Open lorenzznerol opened 3 years ago
The following is from https://www.knowledgehut.com/blog/big-data/kafka-vs-spark:
Apache Spark and Apache Kafka can be used to stream data (instead of just loading altogether). Spark is a standalone solution with an MLib library that is for ML tasks on top of the Spark architecture. This seems better suited for ML than Kafka at first sight, since Kafka is more about real-time processing, while Spark allows some latency. And we do not need the fastest processing time possible, we can have some latency if we calculate ML models.
Kafka streams Use-cases:
Following are a couple of many industry Use cases where Kafka stream is being used:
The New York Times: The New York Times uses Apache Kafka and Kafka Streams to store and distribute, in real-time, published content to the various applications and systems that make it available to the readers. Pinterest: Pinterest uses Apache Kafka and the Kafka Streams at large scale to power the real-time, predictive budgeting system of their advertising infrastructure. With Kafka Streams, spend predictions are more accurate than ever. Zalando: As the leading online fashion retailer in Europe, Zalando uses Kafka as an ESB (Enterprise Service Bus), which helps us in transitioning from a monolithic to a micro services architecture. Using Kafka for processing event streams enables our technical team to do near-real time business intelligence. Trivago: Trivago is a global hotel search platform. We are focused on reshaping the way travellers search for and compare hotels while enabling hotel advertisers to grow their businesses by providing access to a broad audience of travellers via our websites and apps. As of 2017, we offer access to approximately 1.8 million hotels and other accommodations in over 190 countries. We use Kafka, Kafka Connect, and Kafka Streams to enable our developers to access data freely in the company. Kafka Streams powers parts of our analytics pipeline and delivers endless options to explore and operate on the data sources we have at hand.

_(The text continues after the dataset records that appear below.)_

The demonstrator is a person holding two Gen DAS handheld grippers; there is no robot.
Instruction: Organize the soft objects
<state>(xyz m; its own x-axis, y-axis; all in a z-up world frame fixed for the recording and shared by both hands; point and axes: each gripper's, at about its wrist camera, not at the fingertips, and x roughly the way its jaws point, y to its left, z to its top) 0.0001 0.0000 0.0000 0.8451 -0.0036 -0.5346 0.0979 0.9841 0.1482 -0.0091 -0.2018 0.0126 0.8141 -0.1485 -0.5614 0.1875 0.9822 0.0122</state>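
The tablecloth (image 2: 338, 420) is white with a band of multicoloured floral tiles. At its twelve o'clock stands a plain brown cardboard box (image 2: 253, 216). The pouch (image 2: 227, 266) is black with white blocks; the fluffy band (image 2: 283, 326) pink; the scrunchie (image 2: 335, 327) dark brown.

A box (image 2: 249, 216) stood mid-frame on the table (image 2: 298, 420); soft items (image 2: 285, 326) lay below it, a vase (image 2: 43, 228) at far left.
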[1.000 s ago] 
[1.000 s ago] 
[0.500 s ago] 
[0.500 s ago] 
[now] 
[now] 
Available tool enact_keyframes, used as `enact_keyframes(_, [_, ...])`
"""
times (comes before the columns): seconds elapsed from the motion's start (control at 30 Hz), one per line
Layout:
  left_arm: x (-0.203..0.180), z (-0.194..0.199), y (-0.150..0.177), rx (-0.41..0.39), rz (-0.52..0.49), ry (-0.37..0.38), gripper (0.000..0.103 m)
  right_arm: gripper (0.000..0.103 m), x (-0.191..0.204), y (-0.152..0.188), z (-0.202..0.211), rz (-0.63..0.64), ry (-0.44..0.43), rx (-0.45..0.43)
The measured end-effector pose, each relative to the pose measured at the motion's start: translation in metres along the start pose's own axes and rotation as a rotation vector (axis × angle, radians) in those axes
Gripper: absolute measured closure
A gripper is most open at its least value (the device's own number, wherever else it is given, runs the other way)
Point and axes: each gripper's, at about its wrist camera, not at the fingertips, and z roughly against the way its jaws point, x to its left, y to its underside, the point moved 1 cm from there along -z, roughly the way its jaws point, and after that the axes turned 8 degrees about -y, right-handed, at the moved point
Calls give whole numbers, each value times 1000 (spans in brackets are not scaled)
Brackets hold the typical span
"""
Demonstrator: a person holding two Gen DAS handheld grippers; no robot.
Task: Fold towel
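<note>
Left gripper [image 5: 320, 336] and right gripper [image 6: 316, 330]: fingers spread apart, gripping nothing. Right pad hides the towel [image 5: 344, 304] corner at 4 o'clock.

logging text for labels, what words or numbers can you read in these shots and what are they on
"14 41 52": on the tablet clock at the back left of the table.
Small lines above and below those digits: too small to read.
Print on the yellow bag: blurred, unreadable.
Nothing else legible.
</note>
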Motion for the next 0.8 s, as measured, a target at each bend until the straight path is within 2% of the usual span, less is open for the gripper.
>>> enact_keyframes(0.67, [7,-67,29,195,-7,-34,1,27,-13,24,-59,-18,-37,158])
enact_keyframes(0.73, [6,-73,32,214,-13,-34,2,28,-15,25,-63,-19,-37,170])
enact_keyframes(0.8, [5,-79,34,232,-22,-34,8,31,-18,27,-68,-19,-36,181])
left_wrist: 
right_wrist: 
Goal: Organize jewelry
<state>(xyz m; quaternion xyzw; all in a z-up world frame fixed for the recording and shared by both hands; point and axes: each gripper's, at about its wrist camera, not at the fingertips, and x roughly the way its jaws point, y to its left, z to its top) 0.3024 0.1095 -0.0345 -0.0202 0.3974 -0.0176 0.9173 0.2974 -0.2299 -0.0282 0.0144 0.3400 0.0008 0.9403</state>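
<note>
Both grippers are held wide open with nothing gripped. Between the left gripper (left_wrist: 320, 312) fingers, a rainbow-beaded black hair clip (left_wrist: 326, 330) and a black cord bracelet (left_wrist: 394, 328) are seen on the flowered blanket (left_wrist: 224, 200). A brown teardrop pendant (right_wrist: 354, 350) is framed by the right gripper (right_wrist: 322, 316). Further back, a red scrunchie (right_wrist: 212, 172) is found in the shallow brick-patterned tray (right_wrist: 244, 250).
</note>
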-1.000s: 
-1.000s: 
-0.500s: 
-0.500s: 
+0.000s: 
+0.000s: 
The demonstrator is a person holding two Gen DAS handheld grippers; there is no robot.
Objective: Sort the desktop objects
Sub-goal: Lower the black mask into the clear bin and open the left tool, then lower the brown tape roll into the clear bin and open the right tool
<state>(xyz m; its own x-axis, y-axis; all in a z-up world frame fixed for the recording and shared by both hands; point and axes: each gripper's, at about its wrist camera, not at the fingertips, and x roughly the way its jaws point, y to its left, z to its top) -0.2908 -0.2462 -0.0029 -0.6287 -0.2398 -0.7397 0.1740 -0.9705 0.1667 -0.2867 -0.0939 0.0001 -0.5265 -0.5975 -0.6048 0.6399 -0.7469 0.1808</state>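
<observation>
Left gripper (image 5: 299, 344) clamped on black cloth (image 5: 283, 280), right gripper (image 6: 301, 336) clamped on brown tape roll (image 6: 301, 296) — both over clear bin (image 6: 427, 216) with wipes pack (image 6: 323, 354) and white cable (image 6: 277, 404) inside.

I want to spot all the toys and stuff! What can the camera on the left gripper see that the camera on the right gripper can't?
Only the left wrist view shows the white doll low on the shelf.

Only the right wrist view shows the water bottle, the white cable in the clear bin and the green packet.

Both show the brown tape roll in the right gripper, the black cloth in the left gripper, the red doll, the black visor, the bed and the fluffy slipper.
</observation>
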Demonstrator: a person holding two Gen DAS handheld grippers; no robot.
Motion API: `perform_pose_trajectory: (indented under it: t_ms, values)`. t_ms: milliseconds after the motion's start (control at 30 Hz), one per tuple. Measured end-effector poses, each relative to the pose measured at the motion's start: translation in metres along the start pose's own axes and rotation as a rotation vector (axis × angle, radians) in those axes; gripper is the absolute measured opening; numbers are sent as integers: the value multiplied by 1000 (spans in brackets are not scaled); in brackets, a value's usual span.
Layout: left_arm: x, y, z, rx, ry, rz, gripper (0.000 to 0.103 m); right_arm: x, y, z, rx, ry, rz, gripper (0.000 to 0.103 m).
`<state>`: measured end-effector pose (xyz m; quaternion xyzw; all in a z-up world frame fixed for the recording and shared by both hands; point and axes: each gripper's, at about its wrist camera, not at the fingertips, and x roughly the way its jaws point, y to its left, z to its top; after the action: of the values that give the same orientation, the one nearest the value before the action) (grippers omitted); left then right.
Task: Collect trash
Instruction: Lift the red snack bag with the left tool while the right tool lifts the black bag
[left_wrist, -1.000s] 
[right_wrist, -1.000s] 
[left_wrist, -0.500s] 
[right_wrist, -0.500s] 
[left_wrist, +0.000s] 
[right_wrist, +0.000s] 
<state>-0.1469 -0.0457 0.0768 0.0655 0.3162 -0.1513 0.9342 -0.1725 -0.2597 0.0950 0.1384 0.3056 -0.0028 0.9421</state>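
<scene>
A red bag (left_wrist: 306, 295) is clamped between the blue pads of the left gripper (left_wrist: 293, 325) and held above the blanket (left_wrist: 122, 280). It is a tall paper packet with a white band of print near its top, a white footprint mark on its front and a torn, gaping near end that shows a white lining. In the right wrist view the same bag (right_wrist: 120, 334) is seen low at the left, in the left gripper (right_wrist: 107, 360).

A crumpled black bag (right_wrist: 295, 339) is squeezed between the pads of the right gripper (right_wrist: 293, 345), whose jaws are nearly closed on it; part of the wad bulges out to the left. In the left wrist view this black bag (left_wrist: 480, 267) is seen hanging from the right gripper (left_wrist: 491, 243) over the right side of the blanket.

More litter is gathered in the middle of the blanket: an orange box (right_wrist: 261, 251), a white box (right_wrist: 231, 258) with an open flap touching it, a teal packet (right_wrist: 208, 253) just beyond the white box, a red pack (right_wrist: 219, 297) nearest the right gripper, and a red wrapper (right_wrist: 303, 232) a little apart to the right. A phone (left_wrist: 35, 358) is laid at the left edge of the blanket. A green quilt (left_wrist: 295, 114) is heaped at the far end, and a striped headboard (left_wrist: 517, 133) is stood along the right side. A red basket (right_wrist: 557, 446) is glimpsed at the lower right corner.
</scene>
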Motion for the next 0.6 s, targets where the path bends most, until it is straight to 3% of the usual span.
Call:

Broadly, Kafka is suitable for microservices integration use cases and have wider flexibility. Spark Streaming Use-cases:
Following are a couple of the many industries use-cases where spark streaming is being used:
Booking.com: We are using Spark Streaming for building online Machine Learning (ML) features that are used in Booking.com for real-time prediction of behaviour and preferences of our users, demand for hotels and improve processes in customer support. Yelp: Yelp’s ad platform handles millions of ad requests every day. To generate ad metrics and analytics in real-time, they built the ad event tracking and analyzing pipeline on top of Spark Streaming. It allows Yelp to manage a large number of active ad campaigns and greatly reduce over-delivery. It also enables them to share ad metrics with advertisers in a timelier fashion. Spark Streaming’s ever-growing user base consists of household names like Uber, Netflix, and Pinterest.
Interestingly, the final remark is to combine Kafka and Spark. This could be interesting when we want to have real-time zoom speed (a second would already feel laggy) for the visualization and some latency for the ML model calculations:
Conclusion
Kafka Streams is still best used in a ‘Kafka -> Kafka’ context, while Spark Streaming could be used for a ‘Kafka -> Database’ or ‘Kafka -> Data science model’ type of context.
Although, when these 2 technologies are connected, they bring complete data collection and processing capabilities together and are widely used in commercialized use cases and occupy significant market share.
Simple start with MLib in Spark: calculate correlation between rows and columns, apply dimensionality reduction
https://stackoverflow.com/questions/30862662/which-spark-mlib-algorithm-to-use --> https://spark.apache.org/docs/1.4.0/mllib-statistics.html
Other simple start: kmeans https://stackoverflow.com/questions/34061958/apache-spark-mlib https://stackoverflow.com/questions/31996792/using-apache-spark-mlib-libraries-without-spark-console
Other interesting modules in MLib:
kmeans on Stack Overflow:
Spark ML algorithms are currently wrappers for MLlib algorithms, and the MLlib programming guide has details on specific algorithms.
spark.ml: high-level APIs for ML pipelines
Spark 1.2 introduced a new package called spark.ml, which aims to provide a uniform set of high-level APIs that help users create and tune practical machine learning pipelines. It is currently an alpha component, and we would like to hear back from the community about how it fits real-world use cases and how it could be improved.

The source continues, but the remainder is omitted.